Currently doing Exercise 2-1-1 and got a bit confused on counting intervals.
In your video you explain how to count say a 4th from C, and then go on to talk about the qualities of intervals.
So when I tried to count a P4 from F, I wound up on B, when it in fact is supposed to be a Bb (which I found out after googling some).
Correct me if I’m wrong, but I can’t recall hearing you talk about how many half steps there are in each interval?
Counting “4 notes from C” makes a P4, but doing the same from F and you’ll end up a half step too far for a P4.
With this in mind, it’d be awesome to hear if you could share some tips on how to memorise the size of each interval, I’ve been doing this:
Major 2nd = 2 half steps
Major 3rd = 4 half steps
Perfect 4th = 5 half steps
Perfect 5th = 7 half steps
Major 6th = 9 half steps
Major 7th = 11 half steps
Perfect 8th = 12 half steps (octave)
From there I go -1 half step for minor and dim, +1 half step for aug.
Are there any easier methods to memorising this?
Remember, there are two things we are thinking about with intervals in regards to diatonic music – the distance and the quality.
I am not saying in the video that every time you count up 4 spaces, you will get a perfect 4th, you will just get a 4th.

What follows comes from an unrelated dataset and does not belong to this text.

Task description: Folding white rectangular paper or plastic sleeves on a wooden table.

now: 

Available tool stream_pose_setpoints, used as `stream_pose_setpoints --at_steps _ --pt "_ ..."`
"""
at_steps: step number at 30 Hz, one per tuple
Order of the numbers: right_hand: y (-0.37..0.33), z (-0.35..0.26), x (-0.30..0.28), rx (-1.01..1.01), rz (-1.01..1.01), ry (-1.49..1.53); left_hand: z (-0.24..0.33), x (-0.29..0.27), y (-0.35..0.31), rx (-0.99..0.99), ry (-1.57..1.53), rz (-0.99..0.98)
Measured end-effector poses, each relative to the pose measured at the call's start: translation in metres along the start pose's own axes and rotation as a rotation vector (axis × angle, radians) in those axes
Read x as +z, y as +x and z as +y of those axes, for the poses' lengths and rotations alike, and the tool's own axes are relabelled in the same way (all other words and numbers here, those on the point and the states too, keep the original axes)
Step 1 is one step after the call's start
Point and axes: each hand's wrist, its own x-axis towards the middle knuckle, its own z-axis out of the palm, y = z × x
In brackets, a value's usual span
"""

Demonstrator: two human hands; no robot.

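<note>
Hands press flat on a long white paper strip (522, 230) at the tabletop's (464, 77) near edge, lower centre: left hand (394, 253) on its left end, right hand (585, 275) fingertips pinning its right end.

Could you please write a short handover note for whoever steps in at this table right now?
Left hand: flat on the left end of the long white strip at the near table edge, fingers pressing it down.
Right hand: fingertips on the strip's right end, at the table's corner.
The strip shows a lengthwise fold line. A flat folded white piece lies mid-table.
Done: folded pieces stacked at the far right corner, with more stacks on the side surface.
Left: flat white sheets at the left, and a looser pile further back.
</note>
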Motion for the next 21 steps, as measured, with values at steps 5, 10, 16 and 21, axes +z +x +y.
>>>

So C to F, is a 4th, and F to B is a 4th, just as D to G, E to A and so on.
Once you know the distance, then you must figure out the quality. So C to F is a perfect 4th, because, as you point out, there are 5 half-steps. F to B is an augmented 4th because there are 6 half-steps.
In the context of C major, without any accidentals, the distance of the 4th scale degree to the 7th scale degree, is always an augmented 4th.
While counting half-steps is accurate, it is far less useful for composing tonal diatonic music.
The goal of learning and practicing intervals, is not so you get good at calculating intervals. It is so you don’t have to think about them anymore. They just make sense.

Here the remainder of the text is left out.